- **Work item**
Each line below containing the word "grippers" needs to be shown.

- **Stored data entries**

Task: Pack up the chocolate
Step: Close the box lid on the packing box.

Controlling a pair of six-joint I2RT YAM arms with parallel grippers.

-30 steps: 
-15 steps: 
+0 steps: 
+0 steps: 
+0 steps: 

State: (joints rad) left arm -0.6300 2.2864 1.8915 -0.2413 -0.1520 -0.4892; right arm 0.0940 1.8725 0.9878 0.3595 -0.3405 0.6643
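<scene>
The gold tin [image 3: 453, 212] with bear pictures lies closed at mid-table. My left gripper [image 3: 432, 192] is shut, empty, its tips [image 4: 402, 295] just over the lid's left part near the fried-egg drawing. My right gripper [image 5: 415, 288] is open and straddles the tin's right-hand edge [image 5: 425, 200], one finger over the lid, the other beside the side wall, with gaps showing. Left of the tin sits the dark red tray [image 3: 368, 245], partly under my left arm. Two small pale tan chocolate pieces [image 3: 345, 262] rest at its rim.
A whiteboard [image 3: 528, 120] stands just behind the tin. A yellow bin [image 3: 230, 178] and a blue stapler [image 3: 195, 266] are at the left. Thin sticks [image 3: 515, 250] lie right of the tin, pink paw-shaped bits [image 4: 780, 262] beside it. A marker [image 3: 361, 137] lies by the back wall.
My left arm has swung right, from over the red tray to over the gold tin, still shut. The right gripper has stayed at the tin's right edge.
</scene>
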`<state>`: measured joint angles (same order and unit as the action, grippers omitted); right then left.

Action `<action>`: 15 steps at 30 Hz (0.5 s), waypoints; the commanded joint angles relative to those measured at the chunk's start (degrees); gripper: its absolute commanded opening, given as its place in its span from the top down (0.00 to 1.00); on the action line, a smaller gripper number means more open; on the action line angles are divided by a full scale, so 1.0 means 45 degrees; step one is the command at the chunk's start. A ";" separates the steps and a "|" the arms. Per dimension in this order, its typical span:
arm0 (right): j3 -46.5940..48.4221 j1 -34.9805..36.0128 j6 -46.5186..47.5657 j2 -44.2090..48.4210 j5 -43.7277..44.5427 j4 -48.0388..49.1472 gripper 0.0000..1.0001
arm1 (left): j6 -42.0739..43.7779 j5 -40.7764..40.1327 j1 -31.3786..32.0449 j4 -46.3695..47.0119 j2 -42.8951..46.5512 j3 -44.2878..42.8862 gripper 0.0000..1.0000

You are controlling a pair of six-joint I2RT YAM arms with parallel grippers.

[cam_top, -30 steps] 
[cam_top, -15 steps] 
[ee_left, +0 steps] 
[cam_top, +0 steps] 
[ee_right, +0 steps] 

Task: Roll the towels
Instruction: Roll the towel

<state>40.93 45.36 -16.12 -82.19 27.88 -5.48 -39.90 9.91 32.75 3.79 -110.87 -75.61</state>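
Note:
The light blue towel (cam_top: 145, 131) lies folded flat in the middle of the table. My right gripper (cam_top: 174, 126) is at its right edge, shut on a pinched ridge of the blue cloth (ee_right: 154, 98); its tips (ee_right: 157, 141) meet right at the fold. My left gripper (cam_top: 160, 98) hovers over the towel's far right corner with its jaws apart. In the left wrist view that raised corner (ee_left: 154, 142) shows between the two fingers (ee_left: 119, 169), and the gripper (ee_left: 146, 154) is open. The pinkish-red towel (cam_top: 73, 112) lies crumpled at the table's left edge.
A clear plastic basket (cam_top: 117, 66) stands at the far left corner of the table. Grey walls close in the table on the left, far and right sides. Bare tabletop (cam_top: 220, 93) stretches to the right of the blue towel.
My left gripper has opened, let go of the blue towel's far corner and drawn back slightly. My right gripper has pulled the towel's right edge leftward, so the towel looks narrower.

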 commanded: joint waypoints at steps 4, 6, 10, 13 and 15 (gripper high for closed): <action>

- **Finished task**
Controlling a pair of six-joint I2RT YAM arms with parallel grippers.
`<state>`: measured joint angles (same order and unit as the action, grippers omitted); right then left.
You are controlling a pair of six-joint I2RT YAM arms with parallel grippers.

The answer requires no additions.